Il progetto portato avanti dal MIPAAF si pone l’obiettivo di valorizzare i prodotti agricoli, sia freschi che trasformati, derivanti da produzione integrata, cercando di sviluppare un concetto nazionale di tali pratiche agronomiche, che ancora oggi mostrano un carattere frammentato e regionale. Tale Sistema non vuole sovrapporsi ai Disciplinari di Produzione Integrata predisposti dalle Regioni, semmai li esalta e fornisce uno strumento unico e riconosciuto a livello nazionale per comunicare al consumatore la qualità delle produzioni integrate italiane.
A più di un anno dalla partenza, però, sono più rari che pochi i prodotti che si fregiano del marchio SQNPI ed è praticamente impossibile trovarli sugli scaffali dei negozi di alimentari. Ciò non è dovuto ad una mancanza di materia prima certificata, anzi, tutt’altro! Molte Regioni riconoscono il SQNPI nei loro PSR ed altri bandi e, quindi, le aziende agricole certificate sono già tante, ma come spesso accade in questi casi, la certificazione di tali prodotti si ferma all’ottenimento del punteggio per il contributo, non trovando un canale di vendita. Il prodotto certificato SQNPI, di qualità superiore, è considerato alla pari di un prodotto convenzionale.
Ma allora perché non sfruttare l’occasione?! Se il prodotto è già certificato per la misura del PSR, perché non venderlo come prodotto di Qualità?! Il marchio SQNPI potrebbe essere la novità che valorizza le produzioni italiane integrate e fare la differenza con prodotti di qualità inferiore. Ad oggi sono ancora poche le richieste di uso del marchio ed il settore vitivinicolo è pioniere, come spesso accade.
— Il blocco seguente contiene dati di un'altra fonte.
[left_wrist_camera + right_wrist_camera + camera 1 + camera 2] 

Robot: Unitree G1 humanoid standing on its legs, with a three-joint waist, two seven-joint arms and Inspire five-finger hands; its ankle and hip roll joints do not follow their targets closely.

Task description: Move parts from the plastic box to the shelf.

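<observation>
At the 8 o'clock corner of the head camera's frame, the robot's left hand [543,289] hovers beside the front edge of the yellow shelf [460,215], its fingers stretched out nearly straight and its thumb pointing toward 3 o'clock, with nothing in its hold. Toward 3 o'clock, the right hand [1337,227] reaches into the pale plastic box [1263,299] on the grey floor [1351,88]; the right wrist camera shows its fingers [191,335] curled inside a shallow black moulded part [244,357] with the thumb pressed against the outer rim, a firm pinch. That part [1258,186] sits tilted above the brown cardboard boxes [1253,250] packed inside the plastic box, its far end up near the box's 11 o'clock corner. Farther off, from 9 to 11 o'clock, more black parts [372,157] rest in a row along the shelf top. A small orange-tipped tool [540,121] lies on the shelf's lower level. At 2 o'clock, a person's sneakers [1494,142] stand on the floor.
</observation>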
Ma cosa serve per etichettare un prodotto col logo SQNPI? Il rispetto delle classiche “buone pratiche di fabbricazione”: separazione ed identificazione delle produzioni, tracciabilità, registrazioni in ordine, unite al rispetto dei Disciplinari di Produzione Integrata anche per la fase di post-raccolta.
La forza del SQNPI è che tutta la filiera dev’essere controllata, dal campo alla commercializzazione del prodotto sfuso, passando per tutte le strutture che movimentano il prodotto. In pratica, si escludono dalla certificazione solo le strutture che commercializzano prodotto confezionato, quindi chiuso e non ulteriormente manipolato.
E per certificare un prodotto trasformato?! Esso dev’essere composto per il 95% da materia prima agricola e questa dev’essere certificata SQNPI. E’ possibile utilizzare al massimo il 5% di materia agricola prima non certificata, ma solo se la controparte certificata non è disponibile sul mercato nazionale. Gli additivi da utilizzare devo essere elencati nel DPI della Regione e solo se tecnicamente inevitabili.
Per valorizzare ulteriormente i prodotti, è possibile affiancare al logo SQNPI quello dell’organismo certificatore.
La domanda di certificazione deve pervenire attraverso il portale SIPI della RRN: è fondamentale che, in fase di compilazione, si scelga come scopo di certificazione l’uso del marchio e si inseriscano tra le attività la trasformazione e tra le strutture tutte quelle che partecipano alla realizzazione del prodotto finito.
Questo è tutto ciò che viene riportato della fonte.